Совесть - стр. 120
День засерелся ровнее.
Он присел на скамейку, сооруженную при чьей-то соседней могиле, весь согнулся дугой и долго сидел со шляпой в руке, слыша то шелест, то мерную скорбь далеких колоколов.
Опустевшая душа его поседела.
Он видел свои черные сапоги и увядшие листья под ними. Трава густо пробилась у подножия чьего-то креста.
Что-то было странное, страшное в этой траве.
Он пригляделся.
Трава никла от тяжелых капель дождя, висевших на толстых стеблях ее не стекая: так над могилой любимого мужа никнет вдова.

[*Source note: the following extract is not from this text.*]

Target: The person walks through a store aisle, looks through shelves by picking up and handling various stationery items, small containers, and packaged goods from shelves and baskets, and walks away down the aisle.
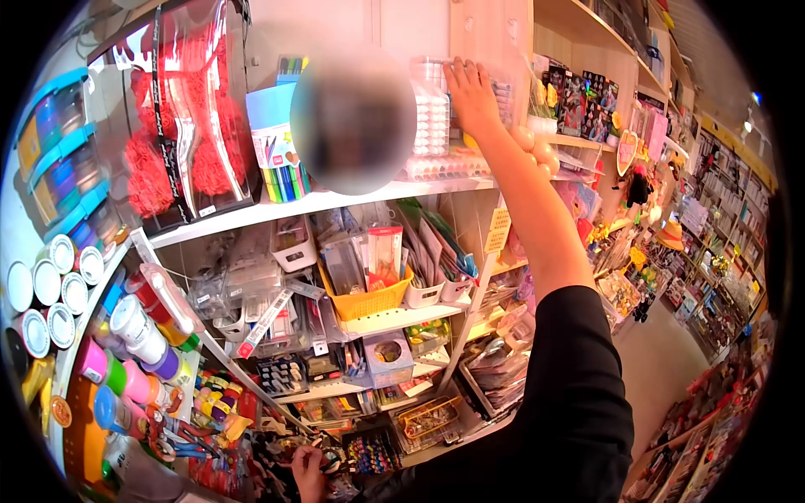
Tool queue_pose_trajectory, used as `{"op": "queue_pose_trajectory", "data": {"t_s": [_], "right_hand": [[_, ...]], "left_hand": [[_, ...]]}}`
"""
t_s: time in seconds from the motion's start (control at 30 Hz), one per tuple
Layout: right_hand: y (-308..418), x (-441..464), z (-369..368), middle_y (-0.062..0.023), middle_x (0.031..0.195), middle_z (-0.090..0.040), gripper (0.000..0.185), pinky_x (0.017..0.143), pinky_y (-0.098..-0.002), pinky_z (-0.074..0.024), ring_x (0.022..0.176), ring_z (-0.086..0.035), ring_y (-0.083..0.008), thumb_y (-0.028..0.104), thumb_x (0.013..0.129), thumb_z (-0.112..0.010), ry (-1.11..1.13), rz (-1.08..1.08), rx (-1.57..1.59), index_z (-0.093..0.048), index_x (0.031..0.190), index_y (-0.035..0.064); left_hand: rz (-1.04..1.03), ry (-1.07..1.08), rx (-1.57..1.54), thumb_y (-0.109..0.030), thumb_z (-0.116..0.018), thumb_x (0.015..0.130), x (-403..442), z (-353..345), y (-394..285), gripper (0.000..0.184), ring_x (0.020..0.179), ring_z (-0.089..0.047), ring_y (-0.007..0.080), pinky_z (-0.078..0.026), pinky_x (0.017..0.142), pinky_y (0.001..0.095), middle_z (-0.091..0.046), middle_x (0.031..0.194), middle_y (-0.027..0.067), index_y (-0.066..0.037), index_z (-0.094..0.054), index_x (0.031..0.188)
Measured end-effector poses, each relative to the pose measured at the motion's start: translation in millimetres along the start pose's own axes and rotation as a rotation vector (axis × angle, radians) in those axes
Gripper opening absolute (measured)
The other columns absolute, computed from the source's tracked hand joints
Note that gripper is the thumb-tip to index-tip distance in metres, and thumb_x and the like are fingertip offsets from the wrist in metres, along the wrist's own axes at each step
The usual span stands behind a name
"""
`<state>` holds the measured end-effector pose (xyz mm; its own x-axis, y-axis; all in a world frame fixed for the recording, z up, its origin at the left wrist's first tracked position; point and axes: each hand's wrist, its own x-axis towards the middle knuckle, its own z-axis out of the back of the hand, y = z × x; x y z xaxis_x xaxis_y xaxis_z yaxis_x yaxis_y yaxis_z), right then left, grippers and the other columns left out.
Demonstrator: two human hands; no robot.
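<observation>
A craft shop, it seems: mid-frame shelves (226,223) packed with baskets (369,305) and pens (285,183), tubs (132,324) at left, an aisle (658,348) beside stocked racks (725,222) at right.

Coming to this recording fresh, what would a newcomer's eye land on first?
Most likely the bright red ruffled material in a clear, black-edged case, at the upper left on the white shelf. Next, perhaps, the right hand, up at the stacked clear packs farther right. Below that shelf, the yellow basket stands out near the middle of the picture.
</observation>
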<state>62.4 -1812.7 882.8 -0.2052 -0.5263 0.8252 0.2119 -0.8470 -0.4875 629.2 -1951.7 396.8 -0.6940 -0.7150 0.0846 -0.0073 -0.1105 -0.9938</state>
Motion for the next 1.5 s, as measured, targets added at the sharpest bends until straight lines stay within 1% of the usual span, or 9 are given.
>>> {"op": "queue_pose_trajectory", "data": {"t_s": [0.13, 0.4, 0.53, 0.6, 0.7, 0.93, 1.2, 1.43, 1.5], "right_hand": [[4.7, 7.6, -28.7, -0.0149, 0.147, -0.041, 0.099, 0.114, -0.0447, -0.0275, 0.133, -0.04, -0.0315, 0.024, 0.063, -0.083, -0.138, -0.014, -0.091, -0.034, 0.147, 0.0056], [9.2, 11.4, -31.6, -0.0118, 0.142, -0.046, 0.064, 0.11, -0.0439, -0.0314, 0.123, -0.046, -0.0291, 0.014, 0.082, -0.063, -0.197, -0.006, -0.165, -0.041, 0.142, 0.0057], [5.6, 9.8, -33.8, -0.0119, 0.142, -0.045, 0.066, 0.111, -0.0448, -0.0302, 0.126, -0.045, -0.0296, 0.014, 0.081, -0.064, -0.227, -0.017, -0.07, -0.04, 0.143, 0.0059], [-0.2, 6.2, -25.8, -0.0131, 0.143, -0.044, 0.074, 0.114, -0.0463, -0.0276, 0.129, -0.043, -0.0311, 0.018, 0.078, -0.07, -0.181, 0.021, -0.073, -0.038, 0.144, 0.0063], [-11.1, 1.2, -6.1, -0.0168, 0.148, -0.038, 0.097, 0.117, -0.0493, -0.0238, 0.136, -0.036, -0.0347, 0.026, 0.067, -0.081, -0.071, -0.022, 0.133, -0.031, 0.148, 0.0084], [-34.5, -4.4, 1.8, -0.0162, 0.141, -0.043, 0.091, 0.114, -0.0504, -0.0264, 0.133, -0.039, -0.0344, 0.032, 0.068, -0.082, -0.157, -0.061, 0.201, -0.038, 0.144, 0.0095], [-40.3, -5.0, -11.0, -0.0116, 0.116, -0.057, 0.055, 0.095, -0.046, -0.0445, 0.109, -0.055, -0.0303, 0.028, 0.076, -0.073, -0.146, -0.079, 0.258, -0.056, 0.125, 0.0088], [-42.2, 9.7, -11.3, -0.013, 0.113, -0.058, 0.04, 0.087, -0.0431, -0.0516, 0.104, -0.057, -0.034, 0.024, 0.077, -0.072, -0.158, -0.188, 0.329, -0.059, 0.111, 0.0064], [-40.6, 12.8, -2.7, -0.0141, 0.111, -0.059, 0.038, 0.086, -0.0442, -0.0526, 0.1, -0.059, -0.0367, 0.023, 0.077, -0.072, -0.072, -0.294, 0.441, -0.059, 0.109, 0.0071]], "left_hand": [[-0.112, -0.111, 0.033, -0.03, -0.057, 0.1, -1.5, -9.1, -11.7, 0.022, 0.057, -0.034, 0.0096, -0.03, 0.054, 0.032, -0.043, 0.069, -0.0013, -0.008, -0.058, 0.096], [0.102, -0.056, -0.139, -0.027, -0.058, 0.1, -7.2, -4.6, -15.5, 0.017, 0.045, -0.026, 0.0098, -0.022, 0.044, 0.0313, -0.038, 0.062, -0.0006, -0.012, -0.057, 0.093], [0.279, -0.049, -0.206, -0.026, -0.057, 0.101, -5.2, -8.8, -27.7, 0.018, 0.052, -0.033, 0.0118, -0.03, 0.05, 0.0316, -0.041, 0.066, 0.0012, -0.009, -0.057, 0.096], [0.295, -0.202, -0.231, -0.011, -0.056, 0.095, 3.2, -13.2, -21.8, 0.015, 0.064, -0.047, 0.0146, -0.039, 0.064, 0.0302, -0.05, 0.069, 0.005, -0.003, -0.05, 0.083], [0.246, -0.183, -0.223, -0.011, -0.057, 0.095, 3.9, -10.8, -26.5, 0.016, 0.064, -0.048, 0.0141, -0.04, 0.063, 0.0297, -0.05, 0.068, 0.0048, -0.004, -0.05, 0.082], [0.245, -0.194, -0.189, -0.012, -0.057, 0.096, 5.2, -7.1, -24.3, 0.018, 0.064, -0.048, 0.014, -0.041, 0.064, 0.0293, -0.051, 0.069, 0.0047, -0.004, -0.05, 0.082], [0.228, -0.124, -0.139, -0.016, -0.052, 0.1, 10.0, -8.5, -31.0, 0.021, 0.068, -0.048, 0.0147, -0.041, 0.068, 0.032, -0.048, 0.073, 0.005, -0.005, -0.047, 0.082], [0.218, -0.176, -0.227, -0.013, -0.054, 0.098, 8.1, -9.6, -27.6, 0.019, 0.066, -0.047, 0.0144, -0.04, 0.067, 0.0308, -0.048, 0.071, 0.005, -0.005, -0.048, 0.082], [-0.1, -0.068, 0.023, -0.037, -0.055, 0.101, 2.7, -7.4, -39.7, 0.032, 0.065, -0.038, 0.0148, -0.036, 0.061, 0.0326, -0.043, 0.075, 0.0031, -0.005, -0.056, 0.098]]}}
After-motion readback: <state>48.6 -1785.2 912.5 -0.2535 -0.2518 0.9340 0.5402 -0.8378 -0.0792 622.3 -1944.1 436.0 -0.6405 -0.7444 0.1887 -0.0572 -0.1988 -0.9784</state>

Ему сделалось больнее и горше от вида этой поникшей вдовы и он жалобно вдруг попросил, чтобы Порфирий, на поддержку ему, на братский совет, поднялся из ветхого гроба, обещая год своей жизни за час свидания с ним, лишь для того, чтобы со всей откровенностью, со всей прямотой, не доступных другим, поведать о том, что с «Мертвыми душами» у него позапуталось все, как не запутывалось еще никогда. И уже бессмысленно, бессвязно шептал:
– Неодолимой цепью прикован я к своему… Мир бедный, неяркий, вот что ведомо мне… на все века избы курные…пространства обнажены, все обнять, все вместить…эта бедная могила твоя… а места мне нет…
Сиротливая безнадежность слышалась в этих словах, и подумалось вдруг безотчетно ему, что конец его близок, не за тем ли даже кустом?
Эта мысль о близости смерти нисколько не задела его отзвучавшую душу. В душе его не шевелилось больше желаний. Все желанья его отгорели, невидимым дымом ушли. Стал накрапывать дождь, мелкий и скучный, покрывая сыростью волосы, руки, лицо, а он все сидел, наблюдая, однако не в силах понять, отчего зашевелилась и сильнее поникла трава.
Двое богомольцев в сыромятных кафтанах громко протопали мимо него, торопясь под навес. Маленький, шустрый, худой, с холщовой тощей котомкой на узкой спине, подгонял толстяка, неспеша шагавшего с толстой палкой в руке, выговаривая высоко и задорно:
– Шагай, телепень, переступай, нето поизмочит нас вдрызг.
Эти слепые слова точно мелким горохом просыпались рядом, не задевая его.